Author of the world first album of ethnographical photography Lithuanian Crosses (Lietuvos kryžiai, 2 volumes, 1926, Kaunas) about the Lithuanian cross crafting.

He was husband of the educator Marija Kuraitytė-Varnienė and helped her promote the Montessori education in Lithuania.

== Biography ==

Varnas was born in Joniškis, Lithuania. He studied art at St. Petersburg, Russia, and Kracow, Poland, where he was mostly impressed by the landscape artist Professor Stanislavski. He was in exile in Germany in 1902. In 1905 he went to study art at Geneva's Ecole des Beaux-Arts. At the same time, Varnas took two different art classes: portrait painting and decorative art. In 1908, after graduating from the academy of art, with highest degrees, he left for Sicily.
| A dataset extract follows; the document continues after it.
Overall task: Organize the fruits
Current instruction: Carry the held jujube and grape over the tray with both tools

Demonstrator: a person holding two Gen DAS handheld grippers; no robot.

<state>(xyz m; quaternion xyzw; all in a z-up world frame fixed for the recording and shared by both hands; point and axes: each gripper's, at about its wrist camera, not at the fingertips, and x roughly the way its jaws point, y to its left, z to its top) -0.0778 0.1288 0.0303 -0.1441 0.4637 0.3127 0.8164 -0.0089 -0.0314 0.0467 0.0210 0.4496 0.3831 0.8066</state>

The artist immersed himself into the Sicilian mountainous landscape with its scenic seashores and its fishermen, producing many landscape artworks.

In 1913 Varnas returned to his native Lithuania, making his home in its capital Vilnius, where he worked not only as an artist but also as a civic and cultural leader. With the advancing of the war, in 1915 he went to Odessa, Russia. Charged with nationalist activities, he was arrested in 1917 and spent nearly a year in prison. After the war returned to Kaunas, where he opened his own studio.

After Lithuania won its independence in 1918, the artist Varnas worked in theatre and opera, making his contribution by painting the sceneries. He won many prizes by designing playing cards and postage stamps, and he went to Prague to supervise the first printing of Lithuanian money. As a teacher, he taught art at Lithuanian schools in Voronezh, and in Vilnius Vytautas the Great Gymnasium, Kaunas Art School, and State Art Institute. He spent five years collecting objects of Lithuanian folklore and making photographs of wooden crosses which were found alongside the roads.

During World War II, the artist Varnas fled Lithuania to Dresden, Germany. After spending time in a displaced persons camp, in 1949 he came to Chicago, where he lived until his death.

==Works==
Varnas' artworks can be divided into four periods. The first period (1908–1913) includes his postgraduate study works of portraits and landscapes. The second period (1914–1918) includes portraits and political caricatures. The post-war period was not very rich in numbers, but much richer in quality. Now the artist frees himself from romantic inclinations, concentrating more on the development of color problems. The third period (1918–1940), which coincides with independent Lithuania, shows the artist's intensified colorific aspirations in his portraits and his favorite subject: the landscape. To this period also belongs his graphic works, postage stamps, money projects, political caricatures, theatrical sceneries. In the fourth period, from 1944 until his death, the artist continued to paint mostly portraits and landscape. In this period, he painted the monumental historical composition The Coronation of King Mindaugas, in which the artist demonstrated a four-year painstaking work of art. The artist's portraits represent the human face with all its simplicity, weaknesses and greatness. He tends to include a symbolic background in order to represent a person's social position in life. He not only paints outward facial features, but he also reveals the personality of the sitter. In his oil paintings, he represents realistic objects with a somewhat slight touch of impressionism. His most characteristic elements are simplicity and sincerity. It is amazing, that during Varnas' long artistic life, spanning over 60 years, he never was influenced by developing new trends in art, such as expressionism, surrealism, or even abstract. The artist's objects never lost its true realistic form, he always remained faithful to nature. In his open-air outdoor landscape scene paintings, we see a patient detailed study of nature as seen only through the artist's eyes. Therefore, besides historical and portrait paintings, Varnas is probably best known as a truly exclusive landscape artist.